— Work to complete —
A copy is needed of each line in the records that has the word "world".

-- Provided records follows --

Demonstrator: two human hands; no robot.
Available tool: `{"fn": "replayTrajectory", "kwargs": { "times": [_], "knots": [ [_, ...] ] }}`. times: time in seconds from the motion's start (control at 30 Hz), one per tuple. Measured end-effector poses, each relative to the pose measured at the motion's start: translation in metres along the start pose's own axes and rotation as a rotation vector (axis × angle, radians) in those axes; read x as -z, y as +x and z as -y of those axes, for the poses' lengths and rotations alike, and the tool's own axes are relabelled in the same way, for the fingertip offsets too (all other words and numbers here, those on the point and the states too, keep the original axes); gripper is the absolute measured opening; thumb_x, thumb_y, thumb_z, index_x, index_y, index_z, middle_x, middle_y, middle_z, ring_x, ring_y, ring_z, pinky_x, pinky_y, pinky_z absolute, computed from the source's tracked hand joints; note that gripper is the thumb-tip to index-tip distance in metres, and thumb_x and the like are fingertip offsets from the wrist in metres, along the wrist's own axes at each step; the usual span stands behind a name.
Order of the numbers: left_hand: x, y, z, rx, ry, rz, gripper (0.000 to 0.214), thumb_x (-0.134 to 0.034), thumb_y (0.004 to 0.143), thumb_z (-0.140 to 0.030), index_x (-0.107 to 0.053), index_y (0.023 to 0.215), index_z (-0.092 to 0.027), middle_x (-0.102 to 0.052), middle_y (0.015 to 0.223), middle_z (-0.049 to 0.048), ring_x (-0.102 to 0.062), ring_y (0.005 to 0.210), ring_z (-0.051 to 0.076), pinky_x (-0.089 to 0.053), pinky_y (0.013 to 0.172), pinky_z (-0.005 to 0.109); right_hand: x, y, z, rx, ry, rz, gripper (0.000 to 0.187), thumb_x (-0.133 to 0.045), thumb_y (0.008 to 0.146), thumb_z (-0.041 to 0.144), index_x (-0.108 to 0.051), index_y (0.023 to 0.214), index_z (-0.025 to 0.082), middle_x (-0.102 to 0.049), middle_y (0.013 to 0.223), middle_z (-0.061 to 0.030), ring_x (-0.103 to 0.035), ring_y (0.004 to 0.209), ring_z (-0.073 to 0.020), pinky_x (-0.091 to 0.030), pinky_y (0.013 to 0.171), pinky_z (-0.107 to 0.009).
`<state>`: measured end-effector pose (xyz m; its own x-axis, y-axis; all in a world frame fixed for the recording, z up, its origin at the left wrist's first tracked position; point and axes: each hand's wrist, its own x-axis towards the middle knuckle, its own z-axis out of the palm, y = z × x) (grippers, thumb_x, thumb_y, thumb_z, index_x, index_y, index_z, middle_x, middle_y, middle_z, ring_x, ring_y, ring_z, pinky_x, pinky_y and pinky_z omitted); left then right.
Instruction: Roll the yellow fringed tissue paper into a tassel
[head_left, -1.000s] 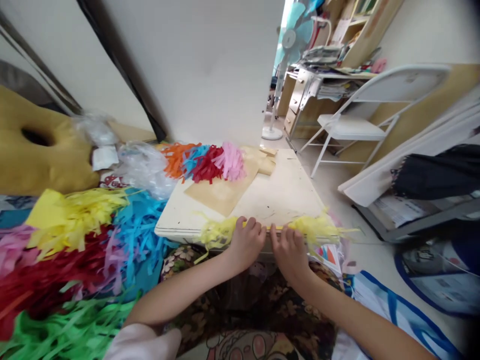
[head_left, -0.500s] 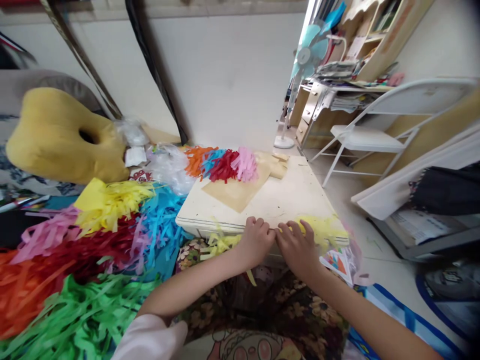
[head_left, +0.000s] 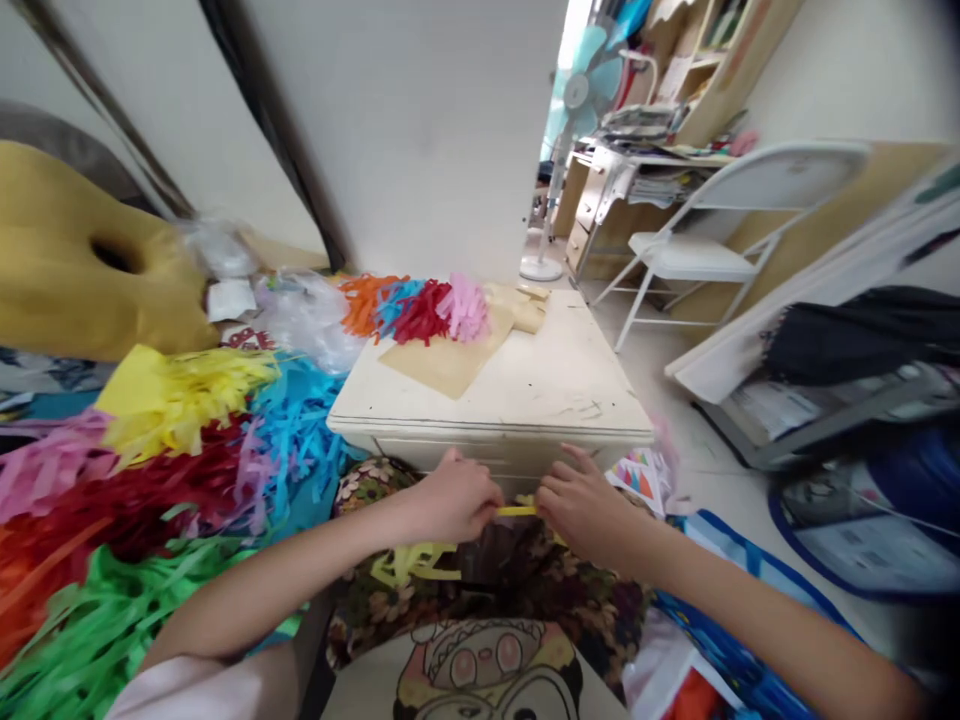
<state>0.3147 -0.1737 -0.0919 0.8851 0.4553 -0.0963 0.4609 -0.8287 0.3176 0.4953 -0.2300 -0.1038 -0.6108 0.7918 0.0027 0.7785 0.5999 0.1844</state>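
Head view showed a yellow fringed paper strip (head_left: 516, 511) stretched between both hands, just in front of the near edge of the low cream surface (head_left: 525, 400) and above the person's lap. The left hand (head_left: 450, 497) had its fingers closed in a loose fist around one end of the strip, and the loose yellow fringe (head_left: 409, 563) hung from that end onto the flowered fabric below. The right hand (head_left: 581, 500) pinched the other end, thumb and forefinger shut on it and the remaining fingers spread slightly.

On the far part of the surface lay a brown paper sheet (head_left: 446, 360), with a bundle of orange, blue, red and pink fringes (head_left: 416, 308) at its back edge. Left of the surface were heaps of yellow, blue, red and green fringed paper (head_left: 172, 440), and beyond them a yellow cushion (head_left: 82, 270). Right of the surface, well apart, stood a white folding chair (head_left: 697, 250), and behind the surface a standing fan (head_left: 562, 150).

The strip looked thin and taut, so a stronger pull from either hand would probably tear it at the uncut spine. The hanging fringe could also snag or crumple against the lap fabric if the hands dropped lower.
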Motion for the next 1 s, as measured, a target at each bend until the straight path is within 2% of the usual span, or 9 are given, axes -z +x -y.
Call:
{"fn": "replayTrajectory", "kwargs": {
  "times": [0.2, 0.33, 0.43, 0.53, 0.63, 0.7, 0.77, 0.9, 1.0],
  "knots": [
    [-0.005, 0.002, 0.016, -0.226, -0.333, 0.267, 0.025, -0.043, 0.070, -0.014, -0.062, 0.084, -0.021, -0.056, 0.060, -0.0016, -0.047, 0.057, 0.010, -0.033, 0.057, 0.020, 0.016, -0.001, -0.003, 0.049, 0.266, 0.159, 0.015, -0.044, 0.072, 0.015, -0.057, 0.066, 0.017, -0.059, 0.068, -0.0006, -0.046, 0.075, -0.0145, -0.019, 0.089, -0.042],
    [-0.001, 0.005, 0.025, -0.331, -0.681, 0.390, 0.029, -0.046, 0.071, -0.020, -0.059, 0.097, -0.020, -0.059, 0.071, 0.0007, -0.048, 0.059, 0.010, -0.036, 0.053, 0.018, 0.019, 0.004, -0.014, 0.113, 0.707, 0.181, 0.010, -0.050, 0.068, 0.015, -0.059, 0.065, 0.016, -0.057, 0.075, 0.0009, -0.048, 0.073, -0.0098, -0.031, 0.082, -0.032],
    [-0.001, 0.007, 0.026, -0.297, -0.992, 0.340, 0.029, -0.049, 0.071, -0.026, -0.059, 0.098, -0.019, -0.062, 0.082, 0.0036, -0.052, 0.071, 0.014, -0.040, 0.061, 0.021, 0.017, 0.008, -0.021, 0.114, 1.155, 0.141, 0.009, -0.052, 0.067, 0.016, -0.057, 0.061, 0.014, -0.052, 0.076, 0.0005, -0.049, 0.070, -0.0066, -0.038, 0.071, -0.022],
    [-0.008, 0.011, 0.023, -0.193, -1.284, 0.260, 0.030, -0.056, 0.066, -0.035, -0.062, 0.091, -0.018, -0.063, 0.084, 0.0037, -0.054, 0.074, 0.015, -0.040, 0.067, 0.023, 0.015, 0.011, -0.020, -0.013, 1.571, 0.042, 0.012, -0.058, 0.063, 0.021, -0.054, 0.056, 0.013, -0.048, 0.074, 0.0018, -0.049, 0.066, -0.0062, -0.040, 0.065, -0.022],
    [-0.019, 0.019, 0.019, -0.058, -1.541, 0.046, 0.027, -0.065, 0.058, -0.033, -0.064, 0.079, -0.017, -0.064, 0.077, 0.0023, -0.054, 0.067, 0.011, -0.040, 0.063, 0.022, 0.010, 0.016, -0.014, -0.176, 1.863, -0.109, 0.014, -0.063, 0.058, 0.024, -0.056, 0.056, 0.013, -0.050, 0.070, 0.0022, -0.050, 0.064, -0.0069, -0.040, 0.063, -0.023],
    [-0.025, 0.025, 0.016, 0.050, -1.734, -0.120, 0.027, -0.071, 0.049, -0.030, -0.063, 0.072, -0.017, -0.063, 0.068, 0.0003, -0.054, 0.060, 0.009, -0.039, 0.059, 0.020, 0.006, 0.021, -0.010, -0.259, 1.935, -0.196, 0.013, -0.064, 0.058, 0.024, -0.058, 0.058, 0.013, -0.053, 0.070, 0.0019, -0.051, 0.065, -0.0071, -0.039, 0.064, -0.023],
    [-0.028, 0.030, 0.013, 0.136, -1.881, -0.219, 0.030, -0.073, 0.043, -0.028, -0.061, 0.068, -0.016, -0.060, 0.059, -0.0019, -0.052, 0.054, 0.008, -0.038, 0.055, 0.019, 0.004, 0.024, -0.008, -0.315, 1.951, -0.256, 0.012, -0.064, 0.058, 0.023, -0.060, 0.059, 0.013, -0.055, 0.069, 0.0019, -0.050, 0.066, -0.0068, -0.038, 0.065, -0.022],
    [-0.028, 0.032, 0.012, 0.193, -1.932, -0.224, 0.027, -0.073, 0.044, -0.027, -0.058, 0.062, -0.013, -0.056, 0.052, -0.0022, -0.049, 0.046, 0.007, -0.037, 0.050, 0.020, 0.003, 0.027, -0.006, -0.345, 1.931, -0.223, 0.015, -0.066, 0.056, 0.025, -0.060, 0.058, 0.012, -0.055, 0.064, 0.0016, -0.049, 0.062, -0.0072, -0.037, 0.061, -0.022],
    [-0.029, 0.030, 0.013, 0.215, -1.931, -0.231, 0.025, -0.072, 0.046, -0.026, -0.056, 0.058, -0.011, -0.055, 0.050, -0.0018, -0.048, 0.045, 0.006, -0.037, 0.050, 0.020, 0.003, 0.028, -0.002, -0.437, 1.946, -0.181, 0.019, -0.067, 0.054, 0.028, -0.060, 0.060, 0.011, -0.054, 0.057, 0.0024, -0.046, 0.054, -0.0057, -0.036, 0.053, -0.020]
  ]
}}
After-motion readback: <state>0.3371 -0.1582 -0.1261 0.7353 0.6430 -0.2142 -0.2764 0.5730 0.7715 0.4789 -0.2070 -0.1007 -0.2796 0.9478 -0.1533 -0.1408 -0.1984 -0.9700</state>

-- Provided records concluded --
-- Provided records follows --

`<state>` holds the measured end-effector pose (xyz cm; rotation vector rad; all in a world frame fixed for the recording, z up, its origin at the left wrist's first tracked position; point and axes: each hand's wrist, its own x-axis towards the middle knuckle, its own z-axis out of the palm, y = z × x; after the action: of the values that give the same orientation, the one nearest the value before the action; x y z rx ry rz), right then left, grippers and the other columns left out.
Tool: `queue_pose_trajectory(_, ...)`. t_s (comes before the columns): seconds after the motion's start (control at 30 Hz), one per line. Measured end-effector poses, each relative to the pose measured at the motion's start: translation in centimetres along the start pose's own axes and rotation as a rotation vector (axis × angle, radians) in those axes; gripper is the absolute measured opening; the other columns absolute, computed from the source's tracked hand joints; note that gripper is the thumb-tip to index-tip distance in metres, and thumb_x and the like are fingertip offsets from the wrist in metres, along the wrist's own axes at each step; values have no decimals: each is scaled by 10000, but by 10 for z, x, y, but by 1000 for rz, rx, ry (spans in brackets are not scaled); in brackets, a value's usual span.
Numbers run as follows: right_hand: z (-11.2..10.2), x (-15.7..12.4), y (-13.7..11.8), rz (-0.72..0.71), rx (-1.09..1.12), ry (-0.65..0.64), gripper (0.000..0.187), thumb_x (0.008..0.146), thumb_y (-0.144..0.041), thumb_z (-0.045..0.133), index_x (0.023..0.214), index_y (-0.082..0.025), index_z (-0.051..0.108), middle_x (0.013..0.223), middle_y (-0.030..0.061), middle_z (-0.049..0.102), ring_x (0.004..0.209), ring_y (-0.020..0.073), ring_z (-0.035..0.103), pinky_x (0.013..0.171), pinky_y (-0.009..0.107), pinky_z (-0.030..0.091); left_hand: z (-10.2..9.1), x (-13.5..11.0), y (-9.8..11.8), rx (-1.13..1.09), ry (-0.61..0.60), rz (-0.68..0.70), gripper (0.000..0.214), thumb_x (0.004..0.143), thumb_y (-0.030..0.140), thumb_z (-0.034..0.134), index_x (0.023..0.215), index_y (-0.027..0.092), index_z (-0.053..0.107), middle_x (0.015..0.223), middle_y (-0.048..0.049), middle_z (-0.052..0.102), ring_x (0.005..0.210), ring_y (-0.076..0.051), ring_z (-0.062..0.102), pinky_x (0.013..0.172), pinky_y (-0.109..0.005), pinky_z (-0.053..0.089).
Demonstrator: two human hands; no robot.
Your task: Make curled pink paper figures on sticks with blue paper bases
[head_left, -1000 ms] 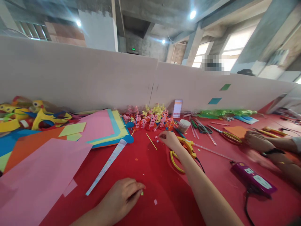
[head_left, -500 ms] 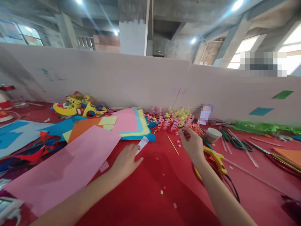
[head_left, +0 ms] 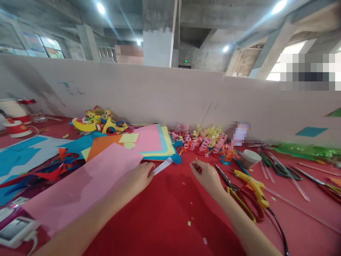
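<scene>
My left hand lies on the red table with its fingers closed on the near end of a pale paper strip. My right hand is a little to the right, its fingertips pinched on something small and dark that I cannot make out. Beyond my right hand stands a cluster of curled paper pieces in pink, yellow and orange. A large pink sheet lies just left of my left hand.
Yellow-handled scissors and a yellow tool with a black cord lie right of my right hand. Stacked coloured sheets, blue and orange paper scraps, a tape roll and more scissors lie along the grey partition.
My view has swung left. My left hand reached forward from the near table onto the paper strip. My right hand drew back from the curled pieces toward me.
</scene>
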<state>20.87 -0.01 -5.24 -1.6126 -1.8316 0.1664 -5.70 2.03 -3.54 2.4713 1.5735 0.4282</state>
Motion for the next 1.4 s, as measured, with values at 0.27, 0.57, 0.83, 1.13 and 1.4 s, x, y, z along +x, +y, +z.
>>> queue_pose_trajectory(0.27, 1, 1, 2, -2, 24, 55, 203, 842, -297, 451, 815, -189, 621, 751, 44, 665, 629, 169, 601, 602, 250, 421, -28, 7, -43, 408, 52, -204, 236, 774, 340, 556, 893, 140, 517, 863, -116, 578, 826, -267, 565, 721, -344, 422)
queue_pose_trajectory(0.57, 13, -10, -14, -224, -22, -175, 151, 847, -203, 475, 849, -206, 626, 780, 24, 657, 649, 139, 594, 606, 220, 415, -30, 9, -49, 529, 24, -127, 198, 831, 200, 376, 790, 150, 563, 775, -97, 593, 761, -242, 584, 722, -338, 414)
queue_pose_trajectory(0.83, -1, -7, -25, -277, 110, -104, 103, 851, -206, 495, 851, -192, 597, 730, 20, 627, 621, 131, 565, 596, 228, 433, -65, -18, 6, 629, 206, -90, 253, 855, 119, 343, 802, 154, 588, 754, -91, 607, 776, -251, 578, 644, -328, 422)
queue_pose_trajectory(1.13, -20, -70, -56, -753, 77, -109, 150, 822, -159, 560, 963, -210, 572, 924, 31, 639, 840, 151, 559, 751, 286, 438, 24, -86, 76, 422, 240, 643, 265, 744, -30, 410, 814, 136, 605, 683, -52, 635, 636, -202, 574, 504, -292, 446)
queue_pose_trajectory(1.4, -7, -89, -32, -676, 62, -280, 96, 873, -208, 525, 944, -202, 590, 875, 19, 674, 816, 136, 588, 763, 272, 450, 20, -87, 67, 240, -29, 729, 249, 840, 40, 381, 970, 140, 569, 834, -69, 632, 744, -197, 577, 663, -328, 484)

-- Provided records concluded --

— Worked solution —
`<state>`: measured end-effector pose (xyz m; its own x-axis, y-axis; all in a world frame fixed for the recording, z up, its origin at the left wrist's first tracked position; point and axes: each hand's wrist, its own x-axis towards the middle knuckle, its own z-axis out of the palm, y = z × x) (grippers, thumb_x, thumb_y, thumb_z, index_x, index_y, index_z, middle_x, middle_y, middle_z, ring_x, ring_y, ring_z, pinky_x, pinky_y and pinky_z omitted); left then right.
`<state>` holds the measured end-effector pose (xyz cm; rotation vector rad; all in a world frame fixed for the recording, z up, its origin at the left wrist's first tracked position; point and axes: each hand's wrist, its own x-axis towards the middle knuckle, its own z-axis out of the palm, y = z × x; after the action: of the values that give the same orientation, the one nearest the value before the action; x y z rx ry rz), right then left, grippers and the other columns left out.

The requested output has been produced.